= Brief =
From the entries that follow, copy each line in which "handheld" appears.

= Records supplied =

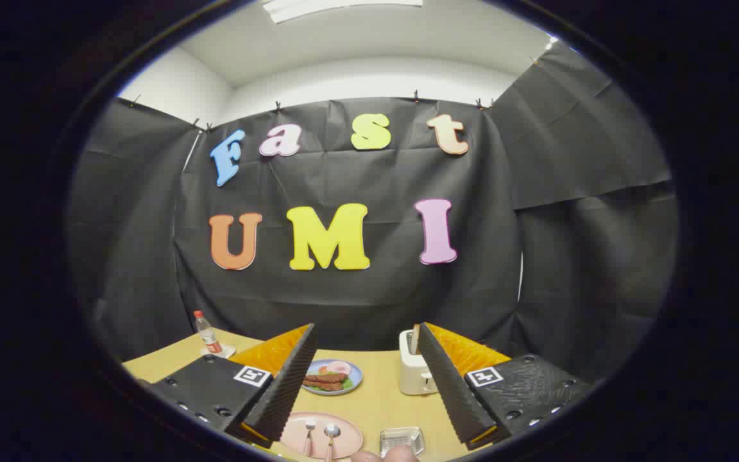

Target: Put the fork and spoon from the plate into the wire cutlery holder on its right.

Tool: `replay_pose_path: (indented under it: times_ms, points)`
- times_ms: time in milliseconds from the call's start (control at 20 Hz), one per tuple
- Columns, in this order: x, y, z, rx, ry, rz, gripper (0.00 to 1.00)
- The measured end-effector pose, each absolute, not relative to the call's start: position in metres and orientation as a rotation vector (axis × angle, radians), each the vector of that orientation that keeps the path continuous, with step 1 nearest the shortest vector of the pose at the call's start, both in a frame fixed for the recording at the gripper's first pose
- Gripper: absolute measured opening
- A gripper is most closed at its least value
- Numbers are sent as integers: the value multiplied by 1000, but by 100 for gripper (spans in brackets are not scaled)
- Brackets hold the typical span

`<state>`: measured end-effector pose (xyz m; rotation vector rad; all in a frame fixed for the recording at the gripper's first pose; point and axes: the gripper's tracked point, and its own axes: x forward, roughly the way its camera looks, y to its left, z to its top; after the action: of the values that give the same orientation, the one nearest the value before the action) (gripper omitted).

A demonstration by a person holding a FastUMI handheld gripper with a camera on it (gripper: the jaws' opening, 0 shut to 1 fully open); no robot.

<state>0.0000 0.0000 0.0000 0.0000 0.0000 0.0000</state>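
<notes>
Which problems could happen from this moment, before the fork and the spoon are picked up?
The gripper hangs open and high above the table. The fork and spoon lie close together on the pink plate, so the jaws may catch both or knock one off. The wire cutlery holder looks small and might tip.

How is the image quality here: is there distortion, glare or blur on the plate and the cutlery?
In the gripper view, strong fisheye distortion bends the table edge and the booth wall; lighting is even, from a ceiling lamp; the open tongs look sharp; the pink plate, with its fork and spoon, is small, with little detail; the wire cutlery holder shows a slight shine.
</notes>
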Motion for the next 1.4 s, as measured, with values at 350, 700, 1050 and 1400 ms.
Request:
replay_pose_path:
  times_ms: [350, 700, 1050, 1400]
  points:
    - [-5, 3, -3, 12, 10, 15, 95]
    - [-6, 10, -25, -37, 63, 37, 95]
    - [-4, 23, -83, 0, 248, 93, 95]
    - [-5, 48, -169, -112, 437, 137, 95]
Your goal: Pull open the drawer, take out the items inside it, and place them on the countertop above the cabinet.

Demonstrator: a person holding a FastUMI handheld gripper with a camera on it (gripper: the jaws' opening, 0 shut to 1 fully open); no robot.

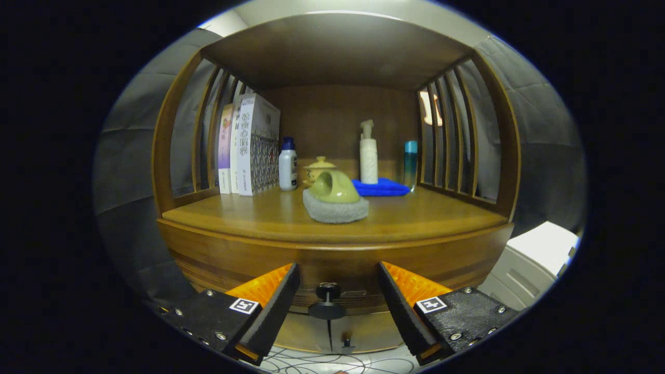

= Answer section =
A demonstration by a person holding a FastUMI handheld gripper with a camera on it (gripper: the jaws' opening, 0 shut to 1 fully open); no robot.
Demonstrator: a person holding a FastUMI handheld gripper with a camera on it (gripper: the jaws' opening, 0 shut to 1 fully open); no robot.

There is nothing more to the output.